Lai tells Frank that her family and a bunch of other Chinese immigrants are being smuggled into France to be sold as forced labor. This isn't true, because her father (Ric Young) shows up in one highly confusing scene and seems to be a bad guy in league with the Schulze character. To do what, I'm not sure: smuggle human beings or control French trucking routes or fix Internet airline pricing.

This is a much better action movie than the incomprehensible "Ballistic: Ecks vs.
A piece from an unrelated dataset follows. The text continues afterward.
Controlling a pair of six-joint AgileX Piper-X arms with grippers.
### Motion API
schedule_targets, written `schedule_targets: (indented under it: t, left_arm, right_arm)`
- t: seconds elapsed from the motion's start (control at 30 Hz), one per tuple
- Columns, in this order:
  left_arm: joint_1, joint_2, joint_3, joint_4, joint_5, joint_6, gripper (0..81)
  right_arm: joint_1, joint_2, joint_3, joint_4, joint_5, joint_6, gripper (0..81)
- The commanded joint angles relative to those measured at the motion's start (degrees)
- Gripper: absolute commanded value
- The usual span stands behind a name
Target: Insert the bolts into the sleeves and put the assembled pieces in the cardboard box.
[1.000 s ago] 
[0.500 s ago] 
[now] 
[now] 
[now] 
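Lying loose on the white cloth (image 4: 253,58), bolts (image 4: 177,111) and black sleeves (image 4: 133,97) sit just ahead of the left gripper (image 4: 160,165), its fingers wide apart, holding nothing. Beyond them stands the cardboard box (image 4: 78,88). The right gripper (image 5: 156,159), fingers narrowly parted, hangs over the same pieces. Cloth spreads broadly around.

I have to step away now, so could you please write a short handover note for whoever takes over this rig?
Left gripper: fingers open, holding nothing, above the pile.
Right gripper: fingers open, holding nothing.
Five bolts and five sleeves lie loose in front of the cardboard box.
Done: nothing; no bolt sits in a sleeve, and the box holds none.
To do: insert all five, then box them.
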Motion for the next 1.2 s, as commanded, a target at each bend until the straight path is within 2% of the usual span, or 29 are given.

Sever," but you still can't figure out what's supposed to be happening. Yuen has a nice eye, though; aided by cinematographer Pierre Morel, he delivers an unconventional view of the south of France as not just a deluxe beach party but also an industrial zone of highways, loading docks and fluorescent-lit depots.

Yuen, who has directed several Jet Li movies, including "The Enforcer" and the two "Legend" films, supplies an outstanding car chase through the streets of Marseilles at the very beginning, and much of the rest of the movie consists of the action set-pieces he specializes in. We get Frank as, quite literally, the guy without a hatchet in a hatchet fight. We get him, in the movie's coolest scene, tangling with a pack of bad guys on the floor of a bus garage soaked with fresh oil, so nobody can stand up for more than a second (until Frank gets a pair of those mechanic's cleats on his feet, that is). We get him sledding down a mountain highway on the severed cab door of a semi-truck.

If Statham isn't quite the equal of Li, or of Yuen's former colleagues Jackie Chan and Sammo Hung, he's an able physical performer who seems to do most of his own stunt work. Will he click with the masses? We'll see. Shu Qi, whose work stretches from Hong Kong action-erotica to Taiwanese auteur Hou Hsiao-hsien's "Millennium Mambo," is largely squandered here as eye candy. But François Berléand, a veteran of French stage and screen, is terrific as the phlegmatic cop who becomes Frank's pursuer and then his accomplice, bringing a touch of "Casablanca" elegance to this slapdash entertainment.


By Andrew O'Hehir

Andrew O'Hehir is executive editor of Salon.